Task instructions – Search term "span": please copy every line of the records below that contains it.

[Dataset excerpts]
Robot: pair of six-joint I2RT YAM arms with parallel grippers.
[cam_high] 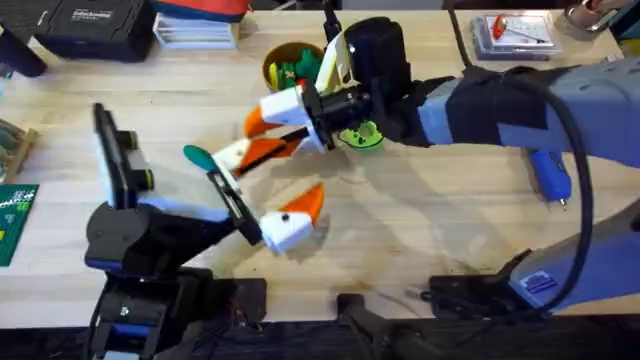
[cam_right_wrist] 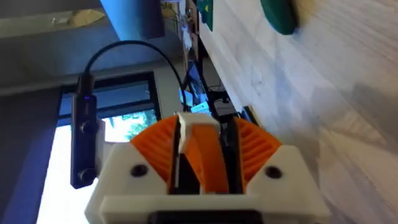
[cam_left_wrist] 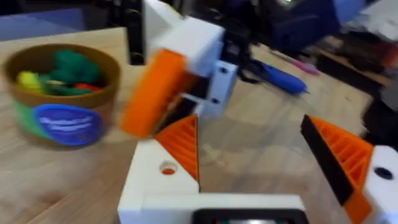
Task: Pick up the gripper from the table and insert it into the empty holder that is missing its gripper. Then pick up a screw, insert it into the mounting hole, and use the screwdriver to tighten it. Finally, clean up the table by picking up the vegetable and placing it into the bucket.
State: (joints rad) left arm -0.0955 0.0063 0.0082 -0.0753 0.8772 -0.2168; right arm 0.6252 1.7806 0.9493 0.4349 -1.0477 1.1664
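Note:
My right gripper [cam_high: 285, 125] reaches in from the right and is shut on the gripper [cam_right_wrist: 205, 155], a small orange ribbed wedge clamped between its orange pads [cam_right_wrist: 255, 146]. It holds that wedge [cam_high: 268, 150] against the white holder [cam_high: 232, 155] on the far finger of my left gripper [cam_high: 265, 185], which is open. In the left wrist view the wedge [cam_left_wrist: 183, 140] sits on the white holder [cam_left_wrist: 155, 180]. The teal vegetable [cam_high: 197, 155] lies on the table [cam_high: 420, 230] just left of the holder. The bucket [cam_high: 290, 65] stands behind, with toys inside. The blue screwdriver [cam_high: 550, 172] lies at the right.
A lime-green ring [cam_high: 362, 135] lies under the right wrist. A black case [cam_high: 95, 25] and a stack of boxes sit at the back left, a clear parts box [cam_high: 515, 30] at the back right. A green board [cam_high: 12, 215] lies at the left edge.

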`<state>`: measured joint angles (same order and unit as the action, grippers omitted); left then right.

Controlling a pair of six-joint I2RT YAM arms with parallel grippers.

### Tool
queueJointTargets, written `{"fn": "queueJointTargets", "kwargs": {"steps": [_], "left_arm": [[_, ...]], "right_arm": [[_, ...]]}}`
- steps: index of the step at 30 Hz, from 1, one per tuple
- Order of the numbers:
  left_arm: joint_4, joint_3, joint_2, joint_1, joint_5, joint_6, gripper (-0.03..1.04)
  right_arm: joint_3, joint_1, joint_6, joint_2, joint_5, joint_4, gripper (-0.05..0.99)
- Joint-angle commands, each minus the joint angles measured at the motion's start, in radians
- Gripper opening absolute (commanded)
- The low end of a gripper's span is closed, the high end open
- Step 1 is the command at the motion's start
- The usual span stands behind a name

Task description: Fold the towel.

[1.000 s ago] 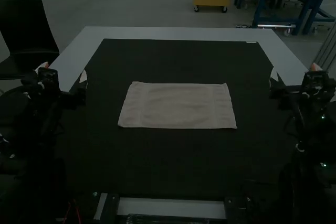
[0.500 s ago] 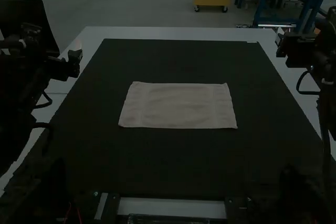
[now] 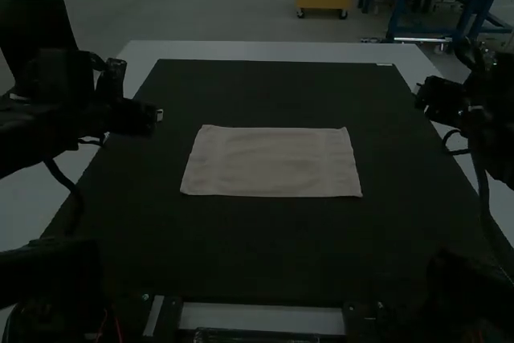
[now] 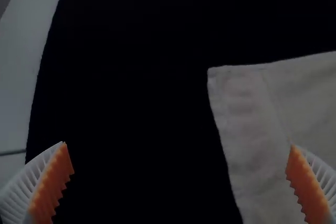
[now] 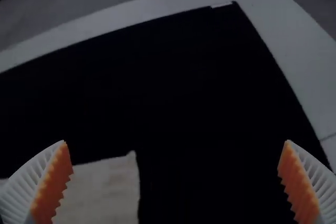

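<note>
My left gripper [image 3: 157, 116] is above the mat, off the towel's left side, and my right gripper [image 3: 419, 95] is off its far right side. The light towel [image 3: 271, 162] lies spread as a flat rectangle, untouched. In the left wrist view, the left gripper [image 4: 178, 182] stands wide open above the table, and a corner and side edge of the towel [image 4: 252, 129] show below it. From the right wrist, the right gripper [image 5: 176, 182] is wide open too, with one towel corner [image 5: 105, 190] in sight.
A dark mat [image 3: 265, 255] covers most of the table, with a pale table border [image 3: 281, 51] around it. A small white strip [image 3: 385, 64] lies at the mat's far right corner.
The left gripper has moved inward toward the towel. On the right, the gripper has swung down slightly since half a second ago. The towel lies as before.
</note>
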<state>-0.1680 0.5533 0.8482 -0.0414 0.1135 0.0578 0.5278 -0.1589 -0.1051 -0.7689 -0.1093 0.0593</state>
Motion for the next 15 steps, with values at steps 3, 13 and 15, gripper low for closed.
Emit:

Written solution –
- The low end of a gripper's span is closed, the high end open
- The usual span stands behind a name

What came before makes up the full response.